Requirement
Scan the material below and copy every line holding the word "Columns".
■ ■ ■ ■ ■ ■ ■
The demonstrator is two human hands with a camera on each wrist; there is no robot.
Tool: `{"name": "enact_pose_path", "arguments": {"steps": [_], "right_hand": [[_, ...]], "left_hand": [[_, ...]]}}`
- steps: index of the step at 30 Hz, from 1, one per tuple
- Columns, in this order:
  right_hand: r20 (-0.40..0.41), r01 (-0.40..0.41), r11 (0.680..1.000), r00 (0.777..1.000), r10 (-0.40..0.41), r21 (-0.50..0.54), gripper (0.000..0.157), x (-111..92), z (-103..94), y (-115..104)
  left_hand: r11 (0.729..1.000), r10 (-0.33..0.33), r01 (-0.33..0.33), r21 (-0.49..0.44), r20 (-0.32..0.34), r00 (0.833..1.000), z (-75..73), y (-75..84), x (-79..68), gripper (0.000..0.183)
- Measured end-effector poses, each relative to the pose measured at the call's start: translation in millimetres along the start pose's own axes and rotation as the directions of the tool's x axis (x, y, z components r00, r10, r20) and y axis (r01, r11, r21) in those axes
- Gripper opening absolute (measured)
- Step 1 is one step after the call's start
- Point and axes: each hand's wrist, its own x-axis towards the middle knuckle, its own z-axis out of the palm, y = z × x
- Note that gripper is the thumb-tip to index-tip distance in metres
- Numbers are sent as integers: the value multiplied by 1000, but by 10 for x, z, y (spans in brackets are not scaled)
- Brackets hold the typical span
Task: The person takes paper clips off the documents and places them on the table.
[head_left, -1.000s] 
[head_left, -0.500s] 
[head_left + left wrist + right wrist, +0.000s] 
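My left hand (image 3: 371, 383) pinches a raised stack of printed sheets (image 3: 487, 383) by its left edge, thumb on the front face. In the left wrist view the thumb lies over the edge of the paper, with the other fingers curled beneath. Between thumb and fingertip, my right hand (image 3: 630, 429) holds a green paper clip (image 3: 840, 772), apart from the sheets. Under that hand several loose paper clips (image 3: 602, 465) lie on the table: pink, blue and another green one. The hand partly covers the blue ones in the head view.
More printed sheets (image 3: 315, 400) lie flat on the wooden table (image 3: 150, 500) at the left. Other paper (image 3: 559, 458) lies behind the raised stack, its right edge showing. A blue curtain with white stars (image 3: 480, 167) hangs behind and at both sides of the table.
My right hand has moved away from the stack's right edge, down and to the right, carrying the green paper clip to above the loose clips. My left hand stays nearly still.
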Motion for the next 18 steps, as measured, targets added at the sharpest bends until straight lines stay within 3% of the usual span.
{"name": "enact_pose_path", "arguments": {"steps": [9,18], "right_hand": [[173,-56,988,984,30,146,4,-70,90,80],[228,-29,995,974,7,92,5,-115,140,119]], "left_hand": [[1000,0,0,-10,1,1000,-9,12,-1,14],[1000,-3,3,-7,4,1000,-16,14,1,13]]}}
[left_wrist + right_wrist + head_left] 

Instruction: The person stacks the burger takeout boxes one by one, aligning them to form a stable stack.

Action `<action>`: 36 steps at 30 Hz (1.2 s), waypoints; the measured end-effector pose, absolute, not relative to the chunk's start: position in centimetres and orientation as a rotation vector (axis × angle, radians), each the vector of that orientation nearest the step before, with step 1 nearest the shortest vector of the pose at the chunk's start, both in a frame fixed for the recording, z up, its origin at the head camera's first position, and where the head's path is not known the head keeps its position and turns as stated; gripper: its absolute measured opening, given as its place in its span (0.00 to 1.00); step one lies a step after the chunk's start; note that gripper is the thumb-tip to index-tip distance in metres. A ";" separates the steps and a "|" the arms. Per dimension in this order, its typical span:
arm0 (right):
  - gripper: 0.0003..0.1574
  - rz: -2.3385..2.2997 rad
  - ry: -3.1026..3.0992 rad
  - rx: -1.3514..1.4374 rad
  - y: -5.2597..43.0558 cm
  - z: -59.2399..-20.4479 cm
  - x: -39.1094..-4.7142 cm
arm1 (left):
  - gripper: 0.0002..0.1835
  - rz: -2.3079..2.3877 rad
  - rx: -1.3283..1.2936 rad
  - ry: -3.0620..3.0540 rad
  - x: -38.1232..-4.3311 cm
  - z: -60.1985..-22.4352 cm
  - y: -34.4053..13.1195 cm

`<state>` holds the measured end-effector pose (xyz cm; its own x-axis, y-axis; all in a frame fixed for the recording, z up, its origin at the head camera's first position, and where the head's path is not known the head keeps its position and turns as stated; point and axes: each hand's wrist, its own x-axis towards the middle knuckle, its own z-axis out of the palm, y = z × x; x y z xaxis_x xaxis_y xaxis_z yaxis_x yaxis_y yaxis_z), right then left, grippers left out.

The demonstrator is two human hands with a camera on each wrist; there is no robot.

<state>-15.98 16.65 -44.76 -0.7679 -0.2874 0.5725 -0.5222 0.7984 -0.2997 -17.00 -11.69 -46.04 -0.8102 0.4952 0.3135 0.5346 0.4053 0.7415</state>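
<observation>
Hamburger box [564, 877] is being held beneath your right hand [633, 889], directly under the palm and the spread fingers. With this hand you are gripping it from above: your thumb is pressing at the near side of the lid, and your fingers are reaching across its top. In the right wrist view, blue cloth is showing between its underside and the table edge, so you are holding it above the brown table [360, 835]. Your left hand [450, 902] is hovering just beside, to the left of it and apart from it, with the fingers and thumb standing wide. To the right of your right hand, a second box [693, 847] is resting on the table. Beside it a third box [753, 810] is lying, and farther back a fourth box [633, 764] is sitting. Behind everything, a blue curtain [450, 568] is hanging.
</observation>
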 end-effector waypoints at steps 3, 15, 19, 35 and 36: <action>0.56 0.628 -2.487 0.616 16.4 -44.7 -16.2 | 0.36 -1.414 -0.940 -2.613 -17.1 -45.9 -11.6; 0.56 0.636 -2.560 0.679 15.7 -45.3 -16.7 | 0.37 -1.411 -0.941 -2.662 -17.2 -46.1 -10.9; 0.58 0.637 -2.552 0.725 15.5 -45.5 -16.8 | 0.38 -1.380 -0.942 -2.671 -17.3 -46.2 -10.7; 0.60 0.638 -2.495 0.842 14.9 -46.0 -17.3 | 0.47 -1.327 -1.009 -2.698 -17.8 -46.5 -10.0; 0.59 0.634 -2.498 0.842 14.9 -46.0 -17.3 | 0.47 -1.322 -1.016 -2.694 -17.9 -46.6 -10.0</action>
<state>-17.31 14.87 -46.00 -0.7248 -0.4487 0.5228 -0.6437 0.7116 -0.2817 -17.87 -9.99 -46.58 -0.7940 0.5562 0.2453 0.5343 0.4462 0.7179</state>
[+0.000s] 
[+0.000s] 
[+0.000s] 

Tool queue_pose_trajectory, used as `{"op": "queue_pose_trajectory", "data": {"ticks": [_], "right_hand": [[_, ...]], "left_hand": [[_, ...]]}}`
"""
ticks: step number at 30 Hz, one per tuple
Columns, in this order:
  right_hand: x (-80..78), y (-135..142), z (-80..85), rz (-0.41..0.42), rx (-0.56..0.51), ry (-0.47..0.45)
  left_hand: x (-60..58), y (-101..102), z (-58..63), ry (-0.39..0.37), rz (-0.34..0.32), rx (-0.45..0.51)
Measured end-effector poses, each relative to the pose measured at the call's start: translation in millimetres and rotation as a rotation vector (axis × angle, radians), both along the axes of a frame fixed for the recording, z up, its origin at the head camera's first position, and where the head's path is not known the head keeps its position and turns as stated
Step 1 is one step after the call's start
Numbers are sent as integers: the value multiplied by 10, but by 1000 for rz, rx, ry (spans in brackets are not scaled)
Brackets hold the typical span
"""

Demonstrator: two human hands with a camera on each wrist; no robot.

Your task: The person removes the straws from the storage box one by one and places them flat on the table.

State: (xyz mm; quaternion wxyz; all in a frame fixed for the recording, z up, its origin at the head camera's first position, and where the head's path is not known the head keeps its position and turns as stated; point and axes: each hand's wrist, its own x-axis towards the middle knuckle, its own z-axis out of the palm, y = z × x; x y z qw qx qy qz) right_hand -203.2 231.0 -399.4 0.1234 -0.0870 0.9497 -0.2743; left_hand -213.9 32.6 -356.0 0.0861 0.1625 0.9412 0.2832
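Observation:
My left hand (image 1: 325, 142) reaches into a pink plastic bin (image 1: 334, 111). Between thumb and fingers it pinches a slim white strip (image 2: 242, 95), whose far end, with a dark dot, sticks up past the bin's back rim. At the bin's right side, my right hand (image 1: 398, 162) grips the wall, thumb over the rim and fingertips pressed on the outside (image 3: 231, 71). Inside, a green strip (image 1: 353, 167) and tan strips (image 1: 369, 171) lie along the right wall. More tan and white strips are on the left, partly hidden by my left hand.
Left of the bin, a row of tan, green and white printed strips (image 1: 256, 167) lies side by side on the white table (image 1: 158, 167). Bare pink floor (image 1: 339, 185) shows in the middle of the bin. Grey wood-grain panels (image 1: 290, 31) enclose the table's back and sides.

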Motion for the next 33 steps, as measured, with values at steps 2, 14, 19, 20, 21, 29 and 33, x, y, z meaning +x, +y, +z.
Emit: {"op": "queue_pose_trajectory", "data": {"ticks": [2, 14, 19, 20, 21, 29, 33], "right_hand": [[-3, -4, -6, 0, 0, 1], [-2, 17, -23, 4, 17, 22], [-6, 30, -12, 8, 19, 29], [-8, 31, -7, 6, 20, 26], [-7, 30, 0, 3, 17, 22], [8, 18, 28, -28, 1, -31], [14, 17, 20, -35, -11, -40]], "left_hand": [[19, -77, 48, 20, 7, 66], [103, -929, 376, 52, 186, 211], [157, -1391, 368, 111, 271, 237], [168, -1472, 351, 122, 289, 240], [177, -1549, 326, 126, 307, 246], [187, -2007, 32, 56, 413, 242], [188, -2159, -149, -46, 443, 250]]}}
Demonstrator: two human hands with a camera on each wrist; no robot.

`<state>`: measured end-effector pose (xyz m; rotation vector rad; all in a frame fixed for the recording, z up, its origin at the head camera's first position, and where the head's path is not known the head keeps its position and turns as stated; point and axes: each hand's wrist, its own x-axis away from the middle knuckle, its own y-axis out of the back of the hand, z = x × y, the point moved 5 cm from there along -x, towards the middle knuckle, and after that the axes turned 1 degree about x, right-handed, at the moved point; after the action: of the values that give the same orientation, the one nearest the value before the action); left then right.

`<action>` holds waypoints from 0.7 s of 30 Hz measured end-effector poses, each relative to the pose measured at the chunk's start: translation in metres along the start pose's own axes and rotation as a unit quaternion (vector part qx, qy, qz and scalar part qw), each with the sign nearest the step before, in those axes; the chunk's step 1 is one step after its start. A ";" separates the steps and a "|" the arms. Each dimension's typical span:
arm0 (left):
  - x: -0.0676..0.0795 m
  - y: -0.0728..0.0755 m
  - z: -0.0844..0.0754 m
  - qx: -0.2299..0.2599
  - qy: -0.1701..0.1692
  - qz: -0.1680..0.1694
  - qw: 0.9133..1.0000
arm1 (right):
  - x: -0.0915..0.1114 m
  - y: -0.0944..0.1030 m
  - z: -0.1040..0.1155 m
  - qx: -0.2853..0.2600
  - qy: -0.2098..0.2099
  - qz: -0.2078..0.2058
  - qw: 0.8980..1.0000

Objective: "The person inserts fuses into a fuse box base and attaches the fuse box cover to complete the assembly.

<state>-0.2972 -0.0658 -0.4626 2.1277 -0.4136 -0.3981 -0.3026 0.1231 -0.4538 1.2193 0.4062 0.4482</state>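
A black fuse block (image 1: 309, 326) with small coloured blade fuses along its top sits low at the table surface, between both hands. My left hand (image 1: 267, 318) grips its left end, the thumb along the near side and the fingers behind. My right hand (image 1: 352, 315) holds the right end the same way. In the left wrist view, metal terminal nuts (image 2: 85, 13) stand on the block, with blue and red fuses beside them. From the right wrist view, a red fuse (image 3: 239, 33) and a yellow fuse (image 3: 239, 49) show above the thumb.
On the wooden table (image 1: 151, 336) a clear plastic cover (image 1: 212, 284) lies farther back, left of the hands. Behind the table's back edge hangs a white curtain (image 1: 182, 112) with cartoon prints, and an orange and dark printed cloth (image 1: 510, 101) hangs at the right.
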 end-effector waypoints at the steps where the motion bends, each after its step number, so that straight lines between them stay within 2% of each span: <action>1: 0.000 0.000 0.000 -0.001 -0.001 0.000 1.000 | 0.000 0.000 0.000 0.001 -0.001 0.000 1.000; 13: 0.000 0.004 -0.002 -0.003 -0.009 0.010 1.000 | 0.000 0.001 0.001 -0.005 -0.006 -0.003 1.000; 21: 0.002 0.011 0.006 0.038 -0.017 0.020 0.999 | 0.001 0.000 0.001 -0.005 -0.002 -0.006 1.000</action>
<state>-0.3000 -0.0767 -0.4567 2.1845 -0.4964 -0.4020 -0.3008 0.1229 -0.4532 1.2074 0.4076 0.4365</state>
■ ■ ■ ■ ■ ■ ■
Completed exercise
- Columns, in this order:
Columns, in this order:

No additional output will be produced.